Exercise objective: Print all the data, keeping every line exactly as it is.

Source material:
....................

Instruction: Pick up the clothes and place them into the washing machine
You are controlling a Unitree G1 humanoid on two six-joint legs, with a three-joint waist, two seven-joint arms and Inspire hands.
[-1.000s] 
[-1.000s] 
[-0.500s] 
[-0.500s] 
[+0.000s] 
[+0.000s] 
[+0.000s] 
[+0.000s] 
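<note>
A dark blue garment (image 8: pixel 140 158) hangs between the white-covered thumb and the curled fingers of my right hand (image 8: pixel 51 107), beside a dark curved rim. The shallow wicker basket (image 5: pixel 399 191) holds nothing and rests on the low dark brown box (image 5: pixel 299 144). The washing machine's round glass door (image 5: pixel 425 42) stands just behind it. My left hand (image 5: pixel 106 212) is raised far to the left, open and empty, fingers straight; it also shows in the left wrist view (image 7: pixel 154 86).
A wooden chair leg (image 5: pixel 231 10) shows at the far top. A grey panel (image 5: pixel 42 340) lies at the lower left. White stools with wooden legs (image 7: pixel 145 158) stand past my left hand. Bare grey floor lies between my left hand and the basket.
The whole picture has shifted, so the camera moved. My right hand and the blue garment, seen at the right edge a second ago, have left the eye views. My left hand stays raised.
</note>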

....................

Your response:
Instruction: Pick up the clothes and place them into the washing machine
You are controlling a Unitree G1 humanoid on two six-joint legs, with a three-joint waist, two seven-joint arms and Inspire hands.
[-1.000s] 
[-1.000s] 
[-0.500s] 
[-0.500s] 
[+0.000s] 
[+0.000s] 
[+0.000s] 
[+0.000s] 
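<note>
A dark blue garment (image 8: pixel 140 158) hangs between the white-covered thumb and the curled fingers of my right hand (image 8: pixel 51 107), beside a dark curved rim. The shallow wicker basket (image 5: pixel 399 191) holds nothing and rests on the low dark brown box (image 5: pixel 299 144). The washing machine's round glass door (image 5: pixel 425 42) stands just behind it. My left hand (image 5: pixel 106 212) is raised far to the left, open and empty, fingers straight; it also shows in the left wrist view (image 7: pixel 154 86).
A wooden chair leg (image 5: pixel 231 10) shows at the far top. A grey panel (image 5: pixel 42 340) lies at the lower left. White stools with wooden legs (image 7: pixel 145 158) stand past my left hand. Bare grey floor lies between my left hand and the basket.
The whole picture has shifted, so the camera moved. My right hand and the blue garment, seen at the right edge a second ago, have left the eye views. My left hand stays raised.
</note>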

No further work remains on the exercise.